WHAT IS REQUIRED —
An exact transcription of the lines below, from the first through the one containing "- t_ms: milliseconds", is the only output wanted.

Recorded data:
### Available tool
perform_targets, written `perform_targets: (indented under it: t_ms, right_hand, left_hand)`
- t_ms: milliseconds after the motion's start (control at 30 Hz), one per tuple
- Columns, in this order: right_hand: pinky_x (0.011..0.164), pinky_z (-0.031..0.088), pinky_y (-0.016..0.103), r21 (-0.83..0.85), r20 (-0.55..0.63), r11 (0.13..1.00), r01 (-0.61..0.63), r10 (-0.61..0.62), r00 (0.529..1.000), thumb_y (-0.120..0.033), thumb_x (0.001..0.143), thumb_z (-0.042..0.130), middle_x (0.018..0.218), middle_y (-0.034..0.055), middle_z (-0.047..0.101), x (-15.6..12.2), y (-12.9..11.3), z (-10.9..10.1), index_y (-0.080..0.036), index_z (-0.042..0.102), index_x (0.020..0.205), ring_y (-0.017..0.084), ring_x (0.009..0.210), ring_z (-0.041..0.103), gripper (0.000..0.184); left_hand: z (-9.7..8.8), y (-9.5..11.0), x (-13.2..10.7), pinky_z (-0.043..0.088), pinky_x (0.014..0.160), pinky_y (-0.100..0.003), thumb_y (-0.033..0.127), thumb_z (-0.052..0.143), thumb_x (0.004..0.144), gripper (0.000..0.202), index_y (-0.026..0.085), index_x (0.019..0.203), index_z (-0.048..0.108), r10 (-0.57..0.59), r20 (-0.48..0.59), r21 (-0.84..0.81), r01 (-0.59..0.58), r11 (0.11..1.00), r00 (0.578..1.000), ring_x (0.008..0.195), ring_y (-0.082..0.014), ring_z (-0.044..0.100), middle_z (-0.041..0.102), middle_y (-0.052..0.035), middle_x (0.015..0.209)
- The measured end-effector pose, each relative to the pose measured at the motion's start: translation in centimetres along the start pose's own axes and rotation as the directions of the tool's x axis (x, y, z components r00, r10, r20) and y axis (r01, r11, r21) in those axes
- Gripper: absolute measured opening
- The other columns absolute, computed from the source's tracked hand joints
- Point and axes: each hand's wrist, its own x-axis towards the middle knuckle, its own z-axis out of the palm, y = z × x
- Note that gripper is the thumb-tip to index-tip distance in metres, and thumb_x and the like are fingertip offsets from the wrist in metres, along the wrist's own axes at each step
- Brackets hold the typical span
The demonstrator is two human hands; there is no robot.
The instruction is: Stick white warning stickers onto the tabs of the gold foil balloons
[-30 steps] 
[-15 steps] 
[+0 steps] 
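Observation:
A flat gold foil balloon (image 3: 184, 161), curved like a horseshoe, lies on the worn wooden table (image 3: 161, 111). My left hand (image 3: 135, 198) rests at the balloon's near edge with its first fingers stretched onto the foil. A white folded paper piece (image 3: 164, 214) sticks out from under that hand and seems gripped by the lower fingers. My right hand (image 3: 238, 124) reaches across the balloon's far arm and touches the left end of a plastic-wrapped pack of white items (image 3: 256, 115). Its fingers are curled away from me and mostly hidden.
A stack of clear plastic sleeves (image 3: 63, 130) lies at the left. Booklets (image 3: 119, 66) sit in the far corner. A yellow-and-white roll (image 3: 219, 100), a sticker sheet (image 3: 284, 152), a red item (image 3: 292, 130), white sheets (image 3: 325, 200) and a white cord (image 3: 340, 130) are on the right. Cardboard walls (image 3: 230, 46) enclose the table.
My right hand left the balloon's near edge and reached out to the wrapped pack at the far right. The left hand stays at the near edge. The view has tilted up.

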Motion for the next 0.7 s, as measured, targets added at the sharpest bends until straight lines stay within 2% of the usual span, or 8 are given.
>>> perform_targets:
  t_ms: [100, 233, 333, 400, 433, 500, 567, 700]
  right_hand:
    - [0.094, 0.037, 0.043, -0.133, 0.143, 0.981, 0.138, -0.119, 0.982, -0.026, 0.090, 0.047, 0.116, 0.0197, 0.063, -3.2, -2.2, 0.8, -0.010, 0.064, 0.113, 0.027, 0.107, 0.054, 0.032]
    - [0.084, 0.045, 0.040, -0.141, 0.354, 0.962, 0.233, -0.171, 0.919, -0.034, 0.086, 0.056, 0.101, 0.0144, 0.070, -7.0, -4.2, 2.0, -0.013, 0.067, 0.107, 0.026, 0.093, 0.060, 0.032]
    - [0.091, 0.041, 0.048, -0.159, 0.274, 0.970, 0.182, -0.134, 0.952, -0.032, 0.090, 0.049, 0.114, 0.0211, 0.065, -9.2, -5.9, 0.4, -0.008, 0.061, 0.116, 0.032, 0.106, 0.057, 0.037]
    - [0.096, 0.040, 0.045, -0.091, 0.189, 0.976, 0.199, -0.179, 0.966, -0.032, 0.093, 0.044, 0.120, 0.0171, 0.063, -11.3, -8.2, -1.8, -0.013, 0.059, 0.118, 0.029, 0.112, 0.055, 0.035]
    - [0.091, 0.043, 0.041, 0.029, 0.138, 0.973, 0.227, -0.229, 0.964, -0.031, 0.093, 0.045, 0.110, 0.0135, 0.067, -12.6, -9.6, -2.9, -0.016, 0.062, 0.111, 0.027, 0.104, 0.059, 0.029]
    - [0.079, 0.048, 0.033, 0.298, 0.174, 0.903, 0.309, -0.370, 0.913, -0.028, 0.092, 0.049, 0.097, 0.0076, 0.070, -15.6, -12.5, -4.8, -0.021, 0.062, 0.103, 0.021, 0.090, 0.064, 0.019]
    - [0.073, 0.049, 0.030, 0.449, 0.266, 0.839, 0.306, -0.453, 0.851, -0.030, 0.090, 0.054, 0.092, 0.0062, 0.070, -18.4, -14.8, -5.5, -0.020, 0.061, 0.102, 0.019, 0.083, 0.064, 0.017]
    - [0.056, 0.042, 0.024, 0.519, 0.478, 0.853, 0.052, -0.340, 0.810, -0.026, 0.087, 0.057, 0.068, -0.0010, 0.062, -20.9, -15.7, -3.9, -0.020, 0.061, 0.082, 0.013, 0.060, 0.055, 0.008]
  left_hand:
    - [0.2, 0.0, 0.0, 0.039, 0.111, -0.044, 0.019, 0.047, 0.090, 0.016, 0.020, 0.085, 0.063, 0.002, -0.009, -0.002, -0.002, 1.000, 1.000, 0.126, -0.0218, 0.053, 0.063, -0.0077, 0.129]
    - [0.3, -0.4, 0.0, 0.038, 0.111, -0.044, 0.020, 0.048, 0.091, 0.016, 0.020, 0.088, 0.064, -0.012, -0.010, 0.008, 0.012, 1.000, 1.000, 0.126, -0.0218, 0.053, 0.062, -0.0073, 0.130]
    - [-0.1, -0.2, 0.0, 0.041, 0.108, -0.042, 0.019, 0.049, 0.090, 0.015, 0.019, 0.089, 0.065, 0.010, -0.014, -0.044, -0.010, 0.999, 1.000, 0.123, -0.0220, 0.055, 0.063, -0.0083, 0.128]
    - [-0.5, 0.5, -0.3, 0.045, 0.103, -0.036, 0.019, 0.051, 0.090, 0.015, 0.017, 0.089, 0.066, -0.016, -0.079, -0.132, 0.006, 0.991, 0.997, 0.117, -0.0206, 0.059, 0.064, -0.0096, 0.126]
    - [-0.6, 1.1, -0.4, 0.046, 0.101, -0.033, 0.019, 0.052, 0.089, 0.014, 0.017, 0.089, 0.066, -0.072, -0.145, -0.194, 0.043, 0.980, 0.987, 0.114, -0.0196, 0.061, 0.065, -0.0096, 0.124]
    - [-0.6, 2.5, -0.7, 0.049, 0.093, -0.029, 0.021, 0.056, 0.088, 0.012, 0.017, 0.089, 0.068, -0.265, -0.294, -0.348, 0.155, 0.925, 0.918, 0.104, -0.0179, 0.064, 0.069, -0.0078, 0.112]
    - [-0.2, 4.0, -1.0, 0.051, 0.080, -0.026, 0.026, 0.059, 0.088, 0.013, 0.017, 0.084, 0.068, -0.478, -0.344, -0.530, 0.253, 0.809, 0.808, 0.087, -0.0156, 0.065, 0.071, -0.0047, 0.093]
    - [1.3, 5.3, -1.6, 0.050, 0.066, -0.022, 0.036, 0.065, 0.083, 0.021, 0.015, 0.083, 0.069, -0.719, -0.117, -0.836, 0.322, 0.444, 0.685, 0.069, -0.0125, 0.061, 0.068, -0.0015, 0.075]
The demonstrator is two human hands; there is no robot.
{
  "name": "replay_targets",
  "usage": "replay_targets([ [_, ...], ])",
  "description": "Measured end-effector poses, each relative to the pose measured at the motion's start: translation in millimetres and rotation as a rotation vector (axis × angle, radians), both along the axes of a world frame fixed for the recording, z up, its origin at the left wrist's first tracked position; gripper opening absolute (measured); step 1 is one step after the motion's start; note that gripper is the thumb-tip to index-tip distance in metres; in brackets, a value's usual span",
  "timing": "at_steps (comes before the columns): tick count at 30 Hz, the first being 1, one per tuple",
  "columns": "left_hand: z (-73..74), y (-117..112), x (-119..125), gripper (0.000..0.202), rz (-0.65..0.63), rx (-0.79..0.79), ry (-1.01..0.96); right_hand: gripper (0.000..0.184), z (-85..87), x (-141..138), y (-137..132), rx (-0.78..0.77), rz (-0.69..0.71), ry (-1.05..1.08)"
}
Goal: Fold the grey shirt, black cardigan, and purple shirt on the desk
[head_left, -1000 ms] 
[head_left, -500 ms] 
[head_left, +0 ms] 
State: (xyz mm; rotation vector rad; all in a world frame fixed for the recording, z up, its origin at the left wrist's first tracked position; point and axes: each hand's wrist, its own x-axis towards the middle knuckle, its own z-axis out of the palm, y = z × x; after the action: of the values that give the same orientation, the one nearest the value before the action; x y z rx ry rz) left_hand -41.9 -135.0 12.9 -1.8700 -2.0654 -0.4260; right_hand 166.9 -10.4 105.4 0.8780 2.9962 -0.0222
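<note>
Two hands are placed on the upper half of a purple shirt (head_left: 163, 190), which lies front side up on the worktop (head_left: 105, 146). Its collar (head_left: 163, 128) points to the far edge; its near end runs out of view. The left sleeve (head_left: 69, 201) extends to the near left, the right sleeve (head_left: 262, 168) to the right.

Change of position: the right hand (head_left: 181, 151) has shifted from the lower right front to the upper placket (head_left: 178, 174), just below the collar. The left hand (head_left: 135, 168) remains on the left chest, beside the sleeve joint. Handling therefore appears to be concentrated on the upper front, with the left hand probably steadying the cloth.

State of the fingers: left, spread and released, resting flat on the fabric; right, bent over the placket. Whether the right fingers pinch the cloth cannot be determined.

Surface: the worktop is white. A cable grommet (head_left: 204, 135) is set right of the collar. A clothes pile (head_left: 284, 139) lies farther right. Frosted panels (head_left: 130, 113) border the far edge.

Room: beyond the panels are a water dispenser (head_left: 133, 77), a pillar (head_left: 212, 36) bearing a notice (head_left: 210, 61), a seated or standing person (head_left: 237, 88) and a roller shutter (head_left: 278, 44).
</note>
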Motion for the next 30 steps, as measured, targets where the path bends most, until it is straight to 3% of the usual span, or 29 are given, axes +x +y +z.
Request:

FINISHED TASK —
### Available tool
perform_targets, written `perform_targets: (indented under it: t_ms, right_hand, left_hand)`
- t_ms: milliseconds after the motion's start (control at 30 Hz), one per tuple

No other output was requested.